I risked one myself. He was smiling.
'You're ridiculously tense in theatre,' he said. 'Have you tried yoga? Or tai chi?'
I thought about telling him I wasn't nearly so tense when he wasn't breathing down my neck but it didn't seem a good idea. Or entirely true. He was right, I was tense in theatre, but being told so, even by my boss, seemed patronizing. And I had a feeling he was laughing at me.
'Why do you and my husband dislike each other?'
His smile didn't falter. 'Does he dislike me? Poor Duncan.'
He held the outer door open and I walked outside, feeling very relieved to have somewhere else to go.
My clinic on Yell overran and there was a queue for the return ferry. When I finally arrived home, several hours later, Dana Tulloch's sports car was parked in my yard. I'd totally forgotten she was coming. I glanced at my watch. If she'd been on time, I'd kept her waiting for nearly three hours. Damn! After rudeness of that magnitude, I was going to have to be nice. I got out of the car just as she climbed out of hers.
'I'm so sorry,' I said, 'I should have phoned. Have you been here all this time?'
'Course not,' she said. 'When you didn't arrive at six I started making phone calls. I came back about ten minutes ago.'
I was starving and desperate for a coffee but didn't think I could keep her waiting any longer. She followed me inside and we went straight to the cellar, accessed via eight stone steps leading down from the kitchen.
'Good lord,' she said, as we reached the bottom and I turned on the solitary and completely inadequate light bulb. 'You'd never dream all this was beneath your house, would you?' She pulled a torch out of her bag and walked forward, shining it all around.
Our cellar is probably the single most interesting feature of our property. It's older than the house, for a start. In places it shows the remains of fire damage so we can only surmise that the original house was destroyed some time ago. It's also much larger than the house, indicating the previous building to have been considerably grander than our own. Divided into low rooms, accessible by stone archways, it looks like a smaller version of the cavernous wine cellars you see beneath French chateaux. I led Dana into the biggest room and stopped just in front of the north-facing wall.
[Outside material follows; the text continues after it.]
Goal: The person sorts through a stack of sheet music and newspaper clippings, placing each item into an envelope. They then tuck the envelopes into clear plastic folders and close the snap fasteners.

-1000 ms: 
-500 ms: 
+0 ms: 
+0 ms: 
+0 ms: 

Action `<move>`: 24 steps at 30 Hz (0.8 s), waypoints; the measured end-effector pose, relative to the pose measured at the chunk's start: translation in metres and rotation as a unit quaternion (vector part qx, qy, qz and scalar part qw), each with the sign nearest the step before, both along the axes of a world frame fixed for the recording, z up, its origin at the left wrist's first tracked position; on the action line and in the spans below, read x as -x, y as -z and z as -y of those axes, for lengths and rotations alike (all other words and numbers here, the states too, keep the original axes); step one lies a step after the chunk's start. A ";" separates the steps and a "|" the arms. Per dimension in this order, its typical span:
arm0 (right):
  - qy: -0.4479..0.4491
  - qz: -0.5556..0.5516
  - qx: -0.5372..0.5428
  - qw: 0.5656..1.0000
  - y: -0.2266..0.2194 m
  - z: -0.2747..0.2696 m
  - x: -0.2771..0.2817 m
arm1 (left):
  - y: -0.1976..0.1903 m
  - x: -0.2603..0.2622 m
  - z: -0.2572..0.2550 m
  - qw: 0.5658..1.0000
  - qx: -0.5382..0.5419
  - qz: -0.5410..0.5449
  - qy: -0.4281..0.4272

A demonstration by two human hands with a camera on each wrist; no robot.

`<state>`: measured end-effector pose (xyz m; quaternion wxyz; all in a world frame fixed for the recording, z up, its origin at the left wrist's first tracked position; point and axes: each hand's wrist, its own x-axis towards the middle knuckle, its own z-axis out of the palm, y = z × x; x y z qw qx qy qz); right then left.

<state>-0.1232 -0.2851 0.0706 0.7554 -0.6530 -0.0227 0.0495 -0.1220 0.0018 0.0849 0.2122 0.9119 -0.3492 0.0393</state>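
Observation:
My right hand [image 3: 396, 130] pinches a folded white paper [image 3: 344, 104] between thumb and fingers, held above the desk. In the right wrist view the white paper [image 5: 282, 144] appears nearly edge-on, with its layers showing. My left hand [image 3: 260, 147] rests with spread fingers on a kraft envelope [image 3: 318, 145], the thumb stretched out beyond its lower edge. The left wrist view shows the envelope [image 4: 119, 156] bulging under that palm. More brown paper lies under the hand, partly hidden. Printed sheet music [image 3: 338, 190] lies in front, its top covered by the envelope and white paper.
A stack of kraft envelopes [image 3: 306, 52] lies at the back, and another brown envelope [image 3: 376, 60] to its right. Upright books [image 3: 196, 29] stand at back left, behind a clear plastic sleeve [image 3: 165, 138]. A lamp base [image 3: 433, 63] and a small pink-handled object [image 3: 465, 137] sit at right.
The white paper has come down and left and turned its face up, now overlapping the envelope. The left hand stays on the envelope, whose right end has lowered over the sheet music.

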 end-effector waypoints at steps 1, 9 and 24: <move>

'A fireplace?' she said. 'In a cellar?'
It had puzzled us too, but there it was. A fully functional fireplace with stone grate and chimney flue leading up to our chimney stack on the roof. A stone lintel had been fixed into the wall above the hearth and it was on this that the runes had been carved. Five symbols. None of which I recognized.
'All different,' she said, more to herself than to me. With a small digital camera she took several photographs.
'Did you phone my father-in-law?' I asked.
She shook her head. 'Haven't needed to yet,' she replied. 'Found a book.'
She finished her photographs and looked towards the stone arch- way that led to the rest of the cellars.
'Mind if I look around?' she asked.
'Be my guest,' I said. 'Mind if I go and get something to eat?'
She shook her head and turned away. I made for the steps. On the second one, I called after her.
'Oh, Sergeant, if you find anything… organic, don't tell me about it tonight. I'm all done in!'
She didn't reply. I already suspected she found me childish.
When she appeared ten minutes later, I was tucking into a micro- waved portion of pasta with cream and ham. I pointed to the chair opposite mine. 'I made you a cup of tea.' Guessing she hadn't eaten either, I'd put some local shortbread on the table. I wanted her to tell me about the runes.
She glanced at the biscuits, then at her watch; looked uncertain for a second and then sat down. She picked up the tea, cradling it with one hand, and then gulped down a piece of shortbread in two bites. I continued eating, silently. The tactics worked; she spoke first.
'What do you know about the history of this property?'
I shrugged. 'Very little. My husband handled the purchase. I really wasn't that interested.'
'When does he get home?'
I shrugged again. 'I never really know these days.'
Her face clouded over.
'We can phone him,' I added, in a belated attempt to seem helpful.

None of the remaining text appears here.